Library of the future – the new UChicago library has a stunning design and functionality

The University of Chicago’s new Mansueto Library is a futuristic bubble of a building that uses an automated retrieval systems that holds the books in steel cases 50 feet below ground.

While many academic libraries are digitizing and moving holdings off site, Manseuto is the largest and latest of about 24 libraries that use the system.

The $81 million Mansueto library (Mr. Mansueto founded Morningstar stock info service) has capacity for 3.5 million volumes.

The Mansueto library is also focused on digitizing its collection and has a lab for both digitization and conservation:

- it mends paper and rebinds the university’s books — some of them papyrus
- it also scans books for its partner, Google Books

It takes 5 minutes for a student to get a book after the request is placed electronically:

- 5 cranes run along parallel tracks; one is activated and locates materials using bar codes

- the crane removes one of the 24,000 containers, each weighing up to 200 pounds and transports it to an elevator, which lifts it to a librarian's desk

Some students apparently like the new library so much that they record poetic videos of "Rain in the Mansueto": "A quick capture of what I think was the first rain storm for the new Mansueto Library at the University of Chicago. My phone's mic really couldn't do justice to the sound, but it was a pretty exciting deep almost-rumble. You also can't capture the immersive fish-bowl-ness of it; it really is all around you. I can't wait for a storm during the day... or a blizzard."

References:

The Bibliotech: Library of the Future, Now. NYTimes.

The Joe and Rika Mansueto Library

Building the Joe and Rika Mansueto Library (video)

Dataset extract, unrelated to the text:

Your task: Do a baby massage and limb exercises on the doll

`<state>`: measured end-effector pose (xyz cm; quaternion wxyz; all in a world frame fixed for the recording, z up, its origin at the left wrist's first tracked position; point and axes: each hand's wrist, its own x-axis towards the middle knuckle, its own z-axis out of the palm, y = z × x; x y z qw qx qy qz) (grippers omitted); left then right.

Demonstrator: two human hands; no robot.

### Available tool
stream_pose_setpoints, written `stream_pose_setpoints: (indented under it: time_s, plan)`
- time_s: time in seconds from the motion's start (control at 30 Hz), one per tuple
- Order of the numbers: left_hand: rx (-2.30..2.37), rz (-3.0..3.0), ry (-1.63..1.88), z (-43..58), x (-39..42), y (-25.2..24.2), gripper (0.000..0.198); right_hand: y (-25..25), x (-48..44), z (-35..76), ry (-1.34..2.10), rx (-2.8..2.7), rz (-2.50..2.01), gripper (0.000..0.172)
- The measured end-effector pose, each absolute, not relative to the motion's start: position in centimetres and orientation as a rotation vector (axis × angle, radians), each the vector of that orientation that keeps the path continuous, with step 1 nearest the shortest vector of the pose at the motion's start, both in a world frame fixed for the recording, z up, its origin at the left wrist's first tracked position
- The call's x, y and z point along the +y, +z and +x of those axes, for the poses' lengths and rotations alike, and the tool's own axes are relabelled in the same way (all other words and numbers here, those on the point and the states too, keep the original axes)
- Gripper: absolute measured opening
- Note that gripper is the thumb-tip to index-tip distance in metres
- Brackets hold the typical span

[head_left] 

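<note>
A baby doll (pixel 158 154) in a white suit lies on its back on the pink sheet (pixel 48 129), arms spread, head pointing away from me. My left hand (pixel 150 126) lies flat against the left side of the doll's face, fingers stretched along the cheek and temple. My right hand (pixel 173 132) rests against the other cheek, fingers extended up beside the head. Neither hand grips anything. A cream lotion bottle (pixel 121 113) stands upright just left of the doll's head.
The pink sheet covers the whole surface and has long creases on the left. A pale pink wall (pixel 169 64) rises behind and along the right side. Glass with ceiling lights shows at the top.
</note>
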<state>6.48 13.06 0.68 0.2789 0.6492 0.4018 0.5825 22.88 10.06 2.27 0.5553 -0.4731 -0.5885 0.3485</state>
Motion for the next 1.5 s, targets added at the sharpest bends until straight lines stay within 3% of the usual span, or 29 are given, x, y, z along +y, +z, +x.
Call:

The loss of the centuries-old idea of a library building as the place to go to read and to look for information. Johns Hopkins Medical Library Is Closing Its Doors to Patrons and Moving to Digital Model (http://goo.gl/BWjjO and http://goo.gl/KN55o). According to the article, Johns Hopkins will transition the current medical librarians to "informaticians" embedded with the clinical teams.

Disclaimer: I am an Allergist/Immunologist and Assistant Professor of Medicine and Pediatrics at the University of Chicago.

Comments from Twitter:

@aptronym: Very impressive but what happens if there's a power outage, eh?
@BiteTheDust: they provide long ladders?
@DrVes: power outage at University of Chicago's Mansueto Library: http://t.co/fHbuIf2A
@aptronym: Ha! Two weeks after opening and a power outage meant #nobooksforanyone. I always ponder the effects of outages.